• What you will do: All of the listing should be output exactly, apart from the pictures.

• Source material:
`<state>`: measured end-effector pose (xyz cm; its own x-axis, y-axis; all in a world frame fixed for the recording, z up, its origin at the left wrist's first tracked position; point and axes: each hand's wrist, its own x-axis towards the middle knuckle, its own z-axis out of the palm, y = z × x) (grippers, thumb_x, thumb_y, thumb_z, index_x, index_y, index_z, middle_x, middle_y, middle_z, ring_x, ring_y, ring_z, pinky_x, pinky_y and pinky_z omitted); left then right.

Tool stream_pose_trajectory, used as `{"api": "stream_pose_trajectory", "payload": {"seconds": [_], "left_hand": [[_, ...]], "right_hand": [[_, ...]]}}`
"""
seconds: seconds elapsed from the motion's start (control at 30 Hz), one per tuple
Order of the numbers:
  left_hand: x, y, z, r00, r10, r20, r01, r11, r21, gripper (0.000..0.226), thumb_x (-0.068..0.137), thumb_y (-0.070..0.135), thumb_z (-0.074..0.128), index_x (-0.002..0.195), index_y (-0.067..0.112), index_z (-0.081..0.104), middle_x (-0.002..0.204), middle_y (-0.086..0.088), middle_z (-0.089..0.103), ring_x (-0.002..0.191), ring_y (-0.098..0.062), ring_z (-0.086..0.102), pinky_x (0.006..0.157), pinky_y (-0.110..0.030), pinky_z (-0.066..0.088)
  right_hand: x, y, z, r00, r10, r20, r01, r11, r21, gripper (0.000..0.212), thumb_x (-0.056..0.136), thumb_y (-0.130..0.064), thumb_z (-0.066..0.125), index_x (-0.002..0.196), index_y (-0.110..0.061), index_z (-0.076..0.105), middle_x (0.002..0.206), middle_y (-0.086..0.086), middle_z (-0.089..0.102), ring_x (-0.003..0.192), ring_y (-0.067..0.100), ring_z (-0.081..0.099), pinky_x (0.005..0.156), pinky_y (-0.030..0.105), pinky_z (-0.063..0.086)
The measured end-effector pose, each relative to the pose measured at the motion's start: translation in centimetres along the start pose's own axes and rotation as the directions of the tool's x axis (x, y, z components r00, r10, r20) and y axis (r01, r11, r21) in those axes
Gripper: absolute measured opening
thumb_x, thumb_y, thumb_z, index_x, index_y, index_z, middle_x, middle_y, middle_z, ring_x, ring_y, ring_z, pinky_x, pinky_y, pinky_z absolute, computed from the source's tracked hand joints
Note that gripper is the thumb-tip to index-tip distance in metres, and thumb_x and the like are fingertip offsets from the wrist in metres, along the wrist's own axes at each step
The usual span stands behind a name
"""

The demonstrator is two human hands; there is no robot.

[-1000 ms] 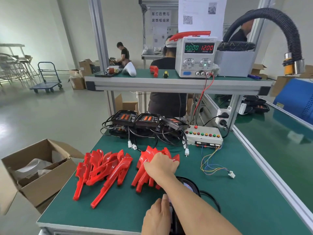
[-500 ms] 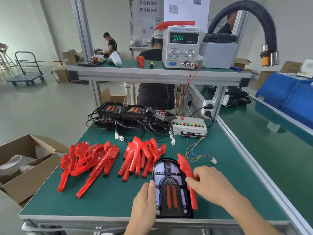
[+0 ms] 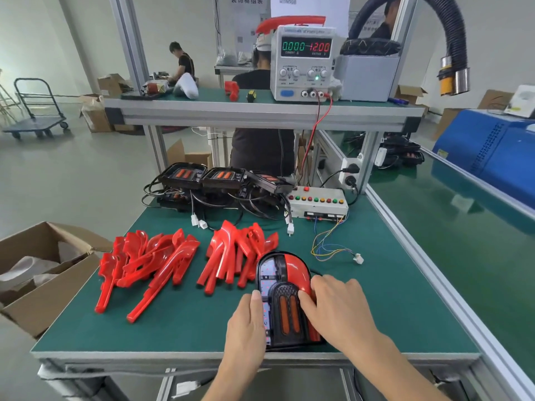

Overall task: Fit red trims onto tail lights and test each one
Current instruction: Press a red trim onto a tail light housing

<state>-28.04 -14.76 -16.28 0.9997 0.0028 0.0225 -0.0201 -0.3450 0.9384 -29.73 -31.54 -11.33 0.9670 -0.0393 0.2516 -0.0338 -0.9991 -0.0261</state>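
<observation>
Hands, left (image 3: pixel 246 328) and right (image 3: pixel 338 308), flanking the tail light (image 3: pixel 285 302), red trim (image 3: pixel 298 270) under right fingers.

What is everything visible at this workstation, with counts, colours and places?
black tail light with a red trim: one, near table edge, under both hands
loose red plastic trims: two piles, count unclear, mid-table left
black lamp housings: three, far edge, wired
white button box: one, far right
white bench power supply: one, on upper shelf
brown cardboard box: one, open, left of table
left hand: rests on light's left side
right hand: presses red trim
</observation>
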Motion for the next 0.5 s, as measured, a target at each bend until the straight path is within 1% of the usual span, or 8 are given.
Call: {"api": "stream_pose_trajectory", "payload": {"seconds": [0.07,0.1,0.2,0.27,0.33,0.4,0.43,0.5], "left_hand": [[0.0,0.0,0.1,1.0,-0.004,-0.011,0.004,1.0,-0.002,0.045,0.107,0.039,0.033,0.076,0.009,0.047,0.067,0.0,0.055,0.059,-0.007,0.044,0.063,-0.019,0.039],[0.0,0.0,0.1,1.0,-0.002,-0.011,0.002,1.0,-0.009,0.045,0.107,0.039,0.032,0.077,0.009,0.047,0.066,0.001,0.054,0.059,-0.008,0.044,0.062,-0.02,0.038],[-0.1,-0.2,0.0,1.0,0.013,0.002,-0.013,1.0,-0.028,0.046,0.106,0.041,0.031,0.078,0.008,0.046,0.065,0.001,0.049,0.058,-0.006,0.042,0.061,-0.022,0.038],[-0.1,-0.3,-0.1,1.0,0.023,0.01,-0.022,0.999,-0.033,0.046,0.106,0.041,0.031,0.079,0.007,0.047,0.066,-0.002,0.05,0.059,-0.006,0.043,0.061,-0.023,0.038],[-0.2,-0.4,-0.2,0.999,0.036,0.022,-0.035,0.999,-0.036,0.046,0.106,0.041,0.031,0.08,0.006,0.046,0.067,0.0,0.049,0.06,-0.008,0.043,0.063,-0.025,0.039],[-0.3,-0.2,-0.3,0.999,0.037,0.031,-0.035,0.998,-0.056,0.046,0.106,0.041,0.031,0.079,0.006,0.043,0.068,0.001,0.045,0.062,-0.01,0.041,0.064,-0.03,0.039],[-0.3,-0.2,-0.4,0.999,0.039,0.032,-0.037,0.997,-0.072,0.045,0.106,0.041,0.032,0.078,0.006,0.041,0.068,0.0,0.043,0.062,-0.011,0.04,0.064,-0.03,0.038],[-0.3,-0.2,-0.5,0.999,0.042,0.027,-0.039,0.995,-0.092,0.046,0.105,0.039,0.032,0.079,0.003,0.04,0.07,-0.002,0.041,0.063,-0.011,0.039,0.063,-0.025,0.037]], "right_hand": [[-0.4,0.0,0.4,0.998,-0.038,-0.056,0.033,0.996,-0.083,0.035,0.089,-0.046,0.07,0.066,-0.022,0.057,0.062,-0.001,0.061,0.049,0.025,0.057,0.062,0.039,0.044],[-0.5,0.1,0.7,0.994,-0.048,-0.094,0.038,0.994,-0.106,0.036,0.085,-0.044,0.076,0.063,-0.021,0.059,0.057,-0.002,0.059,0.043,0.024,0.054,0.058,0.038,0.045],[-0.9,0.5,1.2,0.989,-0.063,-0.131,0.055,0.996,-0.065,0.037,0.089,-0.045,0.074,0.064,-0.023,0.059,0.056,-0.003,0.055,0.042,0.023,0.051,0.058,0.039,0.045],[-0.9,0.8,1.3,0.991,-0.038,-0.129,0.038,0.999,-0.003,0.039,0.095,-0.052,0.062,0.068,-0.025,0.057,0.061,-0.006,0.051,0.048,0.023,0.047,0.064,0.038,0.044],[-1.1,1.0,1.5,0.997,0.049,-0.06,-0.041,0.991,0.128,0.045,0.099,-0.063,0.044,0.073,-0.027,0.047,0.069,-0.009,0.046,0.06,0.02,0.045,0.07,0.035,0.04],[-1.4,1.1,1.5,0.989,0.148,0.028,-0.148,0.926,0.348,0.048,0.094,-0.07,0.043,0.075,-0.027,0.041,0.076,-0.009,0.047,0.067,0.016,0.05,0.07,0.032,0.04],[-1.6,1.1,1.6,0.98,0.192,0.046,-0.191,0.86,0.473,0.046,0.09,-0.073,0.047,0.078,-0.029,0.042,0.079,-0.008,0.05,0.069,0.013,0.052,0.069,0.03,0.042],[-2.0,1.3,2.0,0.962,0.246,0.114,-0.254,0.669,0.699,0.045,0.083,-0.078,0.051,0.094,-0.034,0.047,0.085,-0.009,0.059,0.07,0.007,0.056,0.068,0.02,0.044]]}}
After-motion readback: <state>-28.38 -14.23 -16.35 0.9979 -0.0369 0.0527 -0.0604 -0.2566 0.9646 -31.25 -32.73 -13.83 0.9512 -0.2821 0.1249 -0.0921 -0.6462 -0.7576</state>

• Result of this task:
`<state>`: measured end-effector pose (xyz cm; its own x-axis, y-axis; all in a world frame fixed for the recording, z up, its origin at the left wrist's first tracked position; point and axes: each hand's wrist, its own x-axis towards the middle knuckle, its own z-axis out of the palm, y = z × x) (grippers, thumb_x, thumb_y, thumb_z, index_x, index_y, index_z, middle_x, middle_y, middle_z, ring_x, ring_y, ring_z, pinky_x, pinky_y and pinky_z omitted); left then right.

Tool stream_pose_trajectory, used as `{"api": "stream_pose_trajectory", "payload": {"seconds": [_], "left_hand": [[_, ...]], "right_hand": [[_, ...]]}}`
"""
seconds: seconds elapsed from the motion's start (control at 30 Hz), one per tuple
Order of the numbers:
  left_hand: x, y, z, r00, r10, r20, r01, r11, r21, gripper (0.000..0.226), thumb_x (-0.068..0.137), thumb_y (-0.070..0.135), thumb_z (-0.074..0.128), index_x (-0.002..0.195), index_y (-0.067..0.112), index_z (-0.081..0.104), middle_x (-0.002..0.204), middle_y (-0.086..0.088), middle_z (-0.089..0.103), ring_x (-0.002..0.191), ring_y (-0.098..0.062), ring_z (-0.086..0.102), pinky_x (0.006..0.157), pinky_y (-0.110..0.030), pinky_z (-0.066..0.088)
  right_hand: x, y, z, r00, r10, r20, r01, r11, r21, gripper (0.000..0.212), thumb_x (-0.056..0.136), thumb_y (-0.130..0.064), thumb_z (-0.066..0.125), index_x (-0.002..0.196), index_y (-0.110..0.061), index_z (-0.076..0.105), middle_x (0.002..0.206), middle_y (-0.086..0.086), middle_z (-0.089..0.102), ring_x (-0.003..0.192), ring_y (-0.067..0.100), ring_z (-0.081..0.099), pinky_x (0.005..0.156), pinky_y (-0.030..0.105), pinky_z (-0.063..0.086)
The measured end-effector pose, each relative to the pose measured at the motion's start: translation in centimetres along the start pose's own axes and rotation as the directions of the tool's x axis (x, y, z components r00, r10, r20) and y axis (r01, r11, r21) in those axes
Gripper: absolute measured opening
thumb_x, thumb_y, thumb_z, index_x, index_y, index_z, middle_x, middle_y, middle_z, ring_x, ring_y, ring_z, pinky_x, pinky_y, pinky_z absolute, computed from the source's tracked hand joints
Note that gripper is the thumb-tip to index-tip distance in metres, and thumb_x and the like are fingertip offsets from the wrist in metres, along the wrist's own axes at each step
The usual span stands behind a name
"""

The demonstrator is two human hands; there is no robot.

[-1000 ms] 
[-500 ms] 
[+0 ms] 

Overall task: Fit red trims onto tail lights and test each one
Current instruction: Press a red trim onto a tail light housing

<state>-28.04 -14.76 -16.28 0.9997 0.0028 0.0225 -0.0201 -0.3450 0.9384 -29.73 -31.54 -11.33 0.9670 -0.0393 0.2516 -0.0338 -0.9991 -0.0261</state>
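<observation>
Hands, left (image 3: pixel 246 328) and right (image 3: pixel 338 308), flanking the tail light (image 3: pixel 285 302), red trim (image 3: pixel 298 270) under right fingers.

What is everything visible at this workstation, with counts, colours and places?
black tail light with a red trim: one, near table edge, under both hands
loose red plastic trims: two piles, count unclear, mid-table left
black lamp housings: three, far edge, wired
white button box: one, far right
white bench power supply: one, on upper shelf
brown cardboard box: one, open, left of table
left hand: rests on light's left side
right hand: presses red trim
</observation>
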Motion for the next 0.5 s, as measured, a target at each bend until the straight path is within 1% of the usual span, or 8 are given.
Call: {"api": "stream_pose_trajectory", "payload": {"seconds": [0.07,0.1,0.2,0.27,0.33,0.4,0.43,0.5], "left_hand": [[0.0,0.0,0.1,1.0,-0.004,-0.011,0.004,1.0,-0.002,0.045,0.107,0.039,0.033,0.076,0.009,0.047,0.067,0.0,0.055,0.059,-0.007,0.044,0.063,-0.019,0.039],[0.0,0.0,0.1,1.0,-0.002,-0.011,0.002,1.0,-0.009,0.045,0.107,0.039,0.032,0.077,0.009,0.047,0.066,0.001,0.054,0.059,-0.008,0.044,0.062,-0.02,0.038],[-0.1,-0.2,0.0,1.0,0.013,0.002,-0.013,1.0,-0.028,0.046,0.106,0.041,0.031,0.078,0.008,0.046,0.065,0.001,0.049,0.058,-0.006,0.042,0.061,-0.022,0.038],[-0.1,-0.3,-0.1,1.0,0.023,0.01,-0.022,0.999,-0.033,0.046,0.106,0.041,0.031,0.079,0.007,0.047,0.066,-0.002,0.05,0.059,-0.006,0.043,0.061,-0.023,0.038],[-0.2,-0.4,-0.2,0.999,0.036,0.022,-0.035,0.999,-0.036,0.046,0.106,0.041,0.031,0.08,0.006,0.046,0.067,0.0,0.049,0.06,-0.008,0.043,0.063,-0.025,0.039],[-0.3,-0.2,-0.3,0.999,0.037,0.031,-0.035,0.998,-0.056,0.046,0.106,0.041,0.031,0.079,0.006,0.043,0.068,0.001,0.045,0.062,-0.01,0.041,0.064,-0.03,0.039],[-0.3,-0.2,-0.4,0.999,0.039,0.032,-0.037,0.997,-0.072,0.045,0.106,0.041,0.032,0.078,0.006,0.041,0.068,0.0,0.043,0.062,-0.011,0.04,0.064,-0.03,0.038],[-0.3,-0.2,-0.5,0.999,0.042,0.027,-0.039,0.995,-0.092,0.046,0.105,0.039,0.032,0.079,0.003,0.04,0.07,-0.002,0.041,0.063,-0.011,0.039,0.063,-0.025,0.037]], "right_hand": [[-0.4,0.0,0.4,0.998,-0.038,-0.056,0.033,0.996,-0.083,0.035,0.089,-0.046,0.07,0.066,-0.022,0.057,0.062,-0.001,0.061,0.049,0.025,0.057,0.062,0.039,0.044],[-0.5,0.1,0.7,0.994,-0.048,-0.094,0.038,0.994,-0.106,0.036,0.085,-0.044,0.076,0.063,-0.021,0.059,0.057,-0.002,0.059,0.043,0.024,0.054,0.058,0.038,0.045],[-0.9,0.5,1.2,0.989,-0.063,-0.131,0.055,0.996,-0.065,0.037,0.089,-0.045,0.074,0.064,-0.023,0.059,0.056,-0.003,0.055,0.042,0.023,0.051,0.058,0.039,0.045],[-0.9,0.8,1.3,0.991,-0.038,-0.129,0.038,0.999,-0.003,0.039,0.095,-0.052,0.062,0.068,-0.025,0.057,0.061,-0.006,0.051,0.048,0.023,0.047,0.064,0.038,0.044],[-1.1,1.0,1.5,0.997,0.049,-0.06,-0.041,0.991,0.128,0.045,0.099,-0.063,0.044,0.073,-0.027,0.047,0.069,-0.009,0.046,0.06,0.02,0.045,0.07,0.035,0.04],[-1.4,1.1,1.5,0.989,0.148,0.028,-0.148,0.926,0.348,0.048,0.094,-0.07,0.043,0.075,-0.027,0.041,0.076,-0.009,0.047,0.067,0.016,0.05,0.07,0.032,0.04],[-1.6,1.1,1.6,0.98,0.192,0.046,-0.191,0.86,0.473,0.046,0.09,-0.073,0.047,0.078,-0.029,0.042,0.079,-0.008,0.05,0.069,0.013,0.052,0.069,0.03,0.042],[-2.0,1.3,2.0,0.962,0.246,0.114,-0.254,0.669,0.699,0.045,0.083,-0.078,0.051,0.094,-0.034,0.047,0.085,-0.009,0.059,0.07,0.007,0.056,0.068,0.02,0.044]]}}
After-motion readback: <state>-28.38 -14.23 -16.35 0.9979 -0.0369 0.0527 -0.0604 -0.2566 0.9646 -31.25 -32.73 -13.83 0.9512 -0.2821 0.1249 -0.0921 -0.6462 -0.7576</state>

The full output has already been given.